Uma interpretação correta desse mundo, de quais são seus problemas, suas
ameaças, mas também suas oportunidades.
Esse é o primeiro
ponto. O segundo é: dentro desse quadro internacional da realidade, essa
política externa tem que definir os objetivos nacionais. O Brasil não está
ameaçado por ninguém. Ele não tem problemas de segurança, não tem porque se
preparar para uma guerra.
Qual problema do
Brasil? É o subdesenvolvimento, o crescimento econômico, a inclusão social.
Para isso, ele precisa crescer na sua economia.

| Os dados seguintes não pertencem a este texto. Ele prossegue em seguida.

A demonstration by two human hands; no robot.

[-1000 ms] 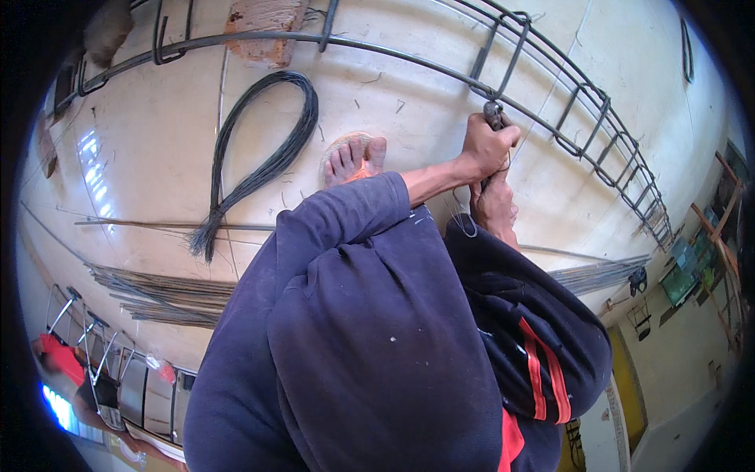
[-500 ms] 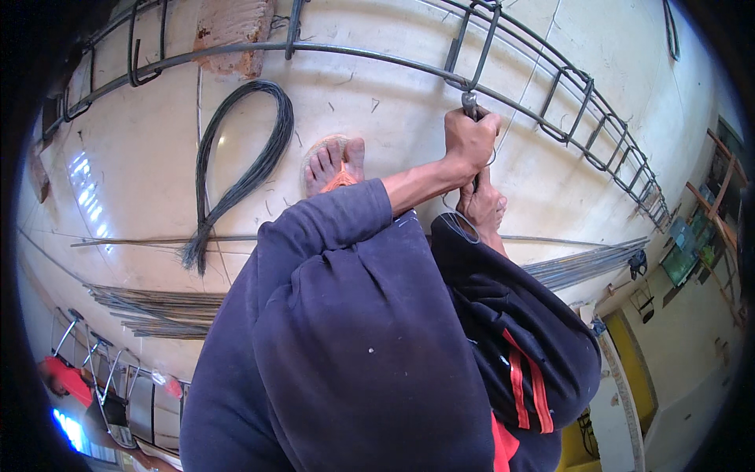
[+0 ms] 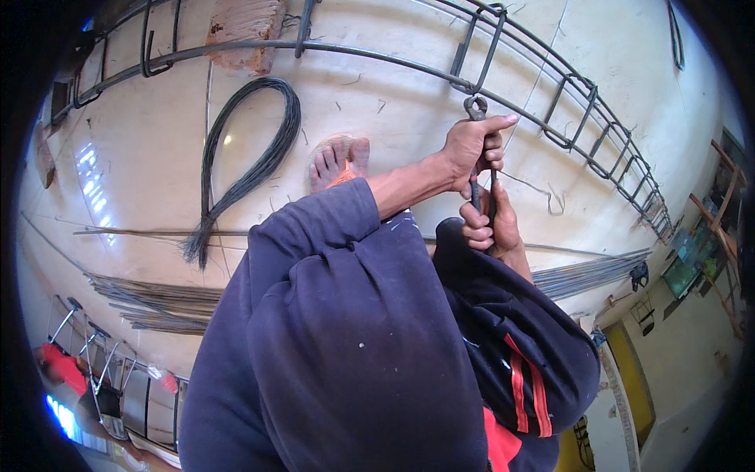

E pra isso ele precisa de
mercados, de investimentos.
BBC News Brasil - A gente deveria
estar mais focado em atrair investimentos, então?
Ricupero - Atrair investimentos que permitam aumentar as
exportações, conquistar novos mercados.
Ora, o Brasil faz
exatamente o contrário. Esse pessoal que tá no governo, eles têm uma visão, que
é uma realidade virtual, de que o mundo é uma conspiração contra a cultura
judaico-cristã, uma conspiração de certas forças obscuras, como o globalismo
das Nações Unidas, que querem impor as políticas de gênero, querem impor o
casamento gay, o aborto... querem destruir a família. Eles acham que o mundo é
isso.
Eles não veem que o
mundo é outra coisa, muito mais complexa, em que há o problema da competição
China-EUA, mas uma competição na qual o Brasil não tem por que escolher um lado
ou outro, porque o nosso interesse é ter boa relação com ambos.
É uma política externa
alienada do mundo, porque tem uma visão distorcida, de um mundo que não existe
- a não ser na fantasia do Olavo de Carvalho e de outros.